The task
Below is a listing. Write out exactly its lines between the one holding "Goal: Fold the" and the one holding "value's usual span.", inclusive.

Data excerpt
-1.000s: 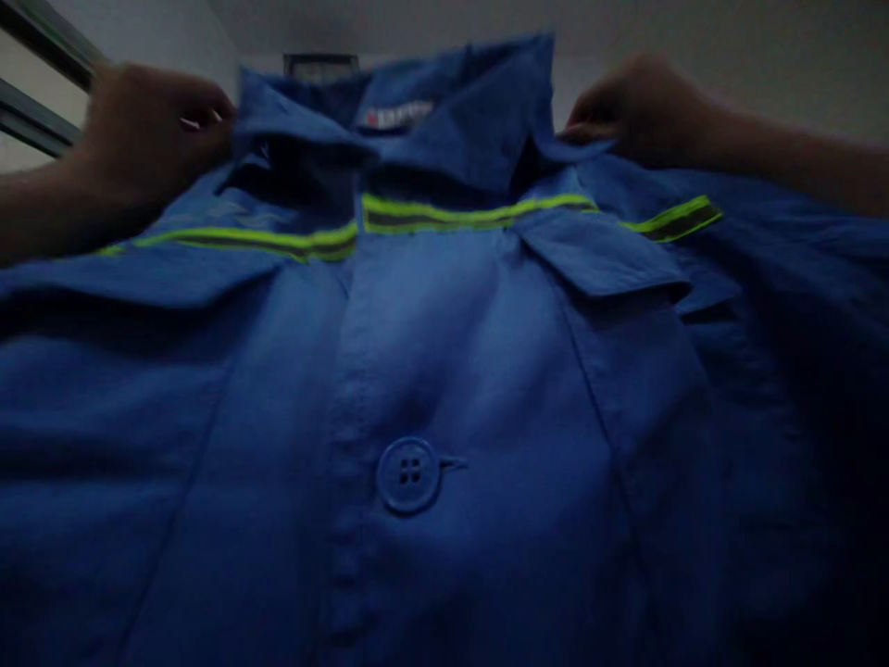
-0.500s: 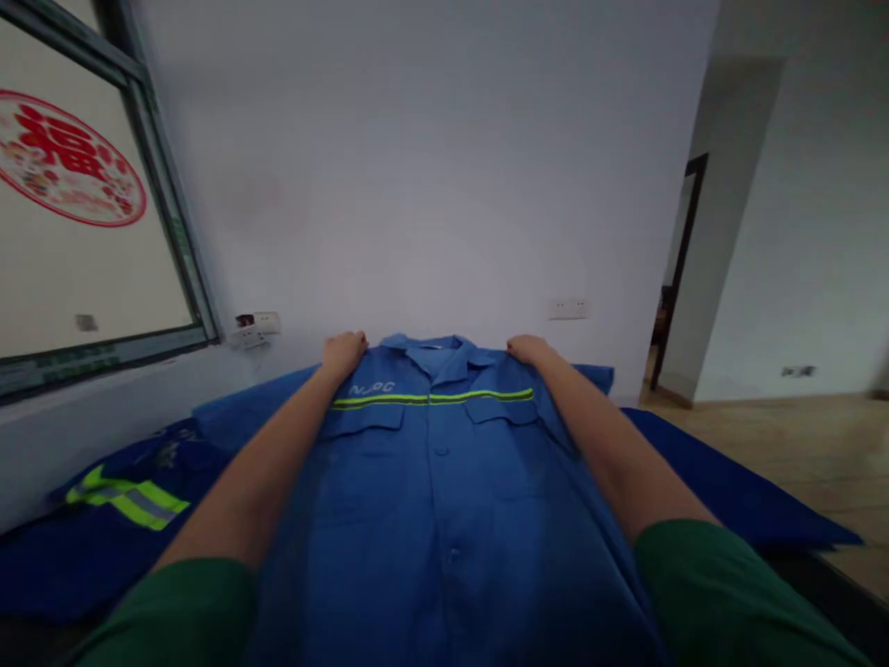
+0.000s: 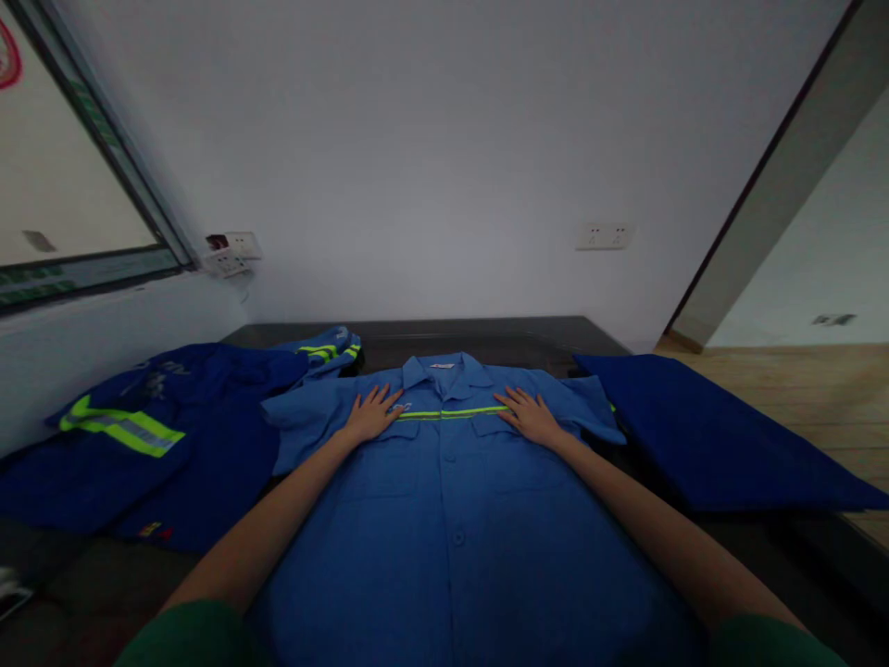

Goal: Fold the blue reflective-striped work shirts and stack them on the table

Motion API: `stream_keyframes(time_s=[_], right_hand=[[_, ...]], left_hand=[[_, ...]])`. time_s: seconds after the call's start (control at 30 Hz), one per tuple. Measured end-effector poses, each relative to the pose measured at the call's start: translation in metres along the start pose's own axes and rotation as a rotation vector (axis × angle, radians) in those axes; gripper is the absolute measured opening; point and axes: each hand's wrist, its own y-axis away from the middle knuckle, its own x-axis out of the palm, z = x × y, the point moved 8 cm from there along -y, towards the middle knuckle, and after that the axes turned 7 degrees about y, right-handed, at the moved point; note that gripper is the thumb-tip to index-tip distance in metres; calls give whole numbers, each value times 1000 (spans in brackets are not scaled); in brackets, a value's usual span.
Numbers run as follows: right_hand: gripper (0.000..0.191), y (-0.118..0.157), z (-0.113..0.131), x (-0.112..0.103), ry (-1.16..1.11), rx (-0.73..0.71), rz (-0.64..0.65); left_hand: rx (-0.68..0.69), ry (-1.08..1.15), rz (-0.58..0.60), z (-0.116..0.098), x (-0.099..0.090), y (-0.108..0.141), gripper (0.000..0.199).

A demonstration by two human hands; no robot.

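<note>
A blue short-sleeved work shirt lies spread face up on a dark table, its collar at the far end and its front buttoned. A yellow-green stripe crosses the chest above two flap pockets. On the left side of the chest, my left hand rests flat with its fingers spread. My right hand lies the same way on the opposite side, its fingertips over the end of the stripe. Neither hand grips the cloth.
To the left lies a heap of darker blue workwear with reflective bands, a lighter blue striped garment behind it. A flat dark blue piece lies at the right, over the table's edge. Behind stands a wall with a socket.
The shirt, held up by its shoulders before, has come down onto the table. Both hands have let go of the shoulders and now lie flat on the chest. The view has tilted downward.
</note>
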Motion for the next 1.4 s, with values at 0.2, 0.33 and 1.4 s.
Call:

Written answer
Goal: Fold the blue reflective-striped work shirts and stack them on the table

Motion API: `stream_keyframes(time_s=[_], right_hand=[[_, ...]], left_hand=[[_, ...]])`. time_s: seconds after the call's start (control at 30 Hz), one per tuple. Measured end-effector poses, each relative to the pose measured at the call's start: translation in metres along the start pose's own axes and rotation as a rotation vector (axis × angle, radians) in those axes; gripper is the absolute measured opening; point and axes: each hand's wrist, its own y-axis away from the middle knuckle, its own x-axis out of the palm, z = x × y, the point moved 8 cm from there along -y, towards the middle knuckle, and after that the axes turned 7 degrees about y, right-handed, at the moved point; note that gripper is the thumb-tip to index-tip distance in metres; calls give whole numbers, each value times 1000 (spans in brackets are not scaled); in brackets, a value's usual span.

That concludes the answer.